■ TASK PROMPT
Somewhere below is a line with "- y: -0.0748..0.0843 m" and, later, a line with "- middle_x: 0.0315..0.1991"; repeat those two lines and all the lines between them, exactly as they are.

[Start of section]

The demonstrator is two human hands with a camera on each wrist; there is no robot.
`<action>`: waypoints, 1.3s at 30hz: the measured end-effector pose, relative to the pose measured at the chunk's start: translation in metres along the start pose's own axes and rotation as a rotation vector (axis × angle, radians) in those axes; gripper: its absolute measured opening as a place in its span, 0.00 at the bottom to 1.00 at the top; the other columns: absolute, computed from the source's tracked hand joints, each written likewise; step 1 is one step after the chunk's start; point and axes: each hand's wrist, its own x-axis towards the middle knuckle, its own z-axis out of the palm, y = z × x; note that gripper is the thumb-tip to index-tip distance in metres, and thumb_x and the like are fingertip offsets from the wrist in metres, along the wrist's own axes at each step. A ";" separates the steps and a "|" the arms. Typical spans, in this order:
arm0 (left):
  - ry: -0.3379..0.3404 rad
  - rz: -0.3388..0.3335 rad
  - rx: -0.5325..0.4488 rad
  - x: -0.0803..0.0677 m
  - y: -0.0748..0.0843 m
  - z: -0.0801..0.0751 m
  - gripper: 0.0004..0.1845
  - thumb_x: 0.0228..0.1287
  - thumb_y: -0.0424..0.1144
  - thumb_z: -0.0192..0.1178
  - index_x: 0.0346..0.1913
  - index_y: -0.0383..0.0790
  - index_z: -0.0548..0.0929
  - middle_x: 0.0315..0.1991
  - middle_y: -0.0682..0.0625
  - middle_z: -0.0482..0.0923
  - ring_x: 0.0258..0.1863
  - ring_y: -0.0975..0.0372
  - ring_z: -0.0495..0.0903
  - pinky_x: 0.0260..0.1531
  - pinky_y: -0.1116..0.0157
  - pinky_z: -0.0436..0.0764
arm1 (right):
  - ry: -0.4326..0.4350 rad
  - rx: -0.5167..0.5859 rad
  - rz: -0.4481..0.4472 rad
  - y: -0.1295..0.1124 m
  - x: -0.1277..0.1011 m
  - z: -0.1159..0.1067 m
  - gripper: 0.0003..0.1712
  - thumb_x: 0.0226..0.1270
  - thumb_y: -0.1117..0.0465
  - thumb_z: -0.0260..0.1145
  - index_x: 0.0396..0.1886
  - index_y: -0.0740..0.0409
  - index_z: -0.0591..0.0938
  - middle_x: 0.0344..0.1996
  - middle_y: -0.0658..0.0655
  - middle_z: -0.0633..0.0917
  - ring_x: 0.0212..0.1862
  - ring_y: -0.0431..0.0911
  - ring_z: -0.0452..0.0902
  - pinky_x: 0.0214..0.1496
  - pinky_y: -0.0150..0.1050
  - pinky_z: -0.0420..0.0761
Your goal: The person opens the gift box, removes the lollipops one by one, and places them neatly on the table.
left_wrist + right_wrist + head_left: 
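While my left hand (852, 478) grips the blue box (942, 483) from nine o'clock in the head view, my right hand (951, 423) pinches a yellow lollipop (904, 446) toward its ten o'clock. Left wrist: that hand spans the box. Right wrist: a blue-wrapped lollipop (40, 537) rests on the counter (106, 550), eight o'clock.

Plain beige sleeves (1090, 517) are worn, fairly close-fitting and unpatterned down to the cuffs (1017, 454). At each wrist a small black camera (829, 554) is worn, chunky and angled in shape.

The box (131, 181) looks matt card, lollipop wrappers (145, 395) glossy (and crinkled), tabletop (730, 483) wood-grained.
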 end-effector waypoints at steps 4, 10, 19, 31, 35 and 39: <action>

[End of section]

■ EXERCISE ANSWER
  - y: -0.0748..0.0843 m
  - z: -0.0801..0.0751 m
  - gripper: 0.0004..0.1845
  - thumb_x: 0.0228..0.1287
  - thumb_y: -0.0424..0.1144
  - thumb_z: -0.0192..0.1178
  - index_x: 0.0346..0.1913
  - index_y: -0.0383..0.0790
  - index_z: -0.0548..0.0929
  - middle_x: 0.0315..0.1991

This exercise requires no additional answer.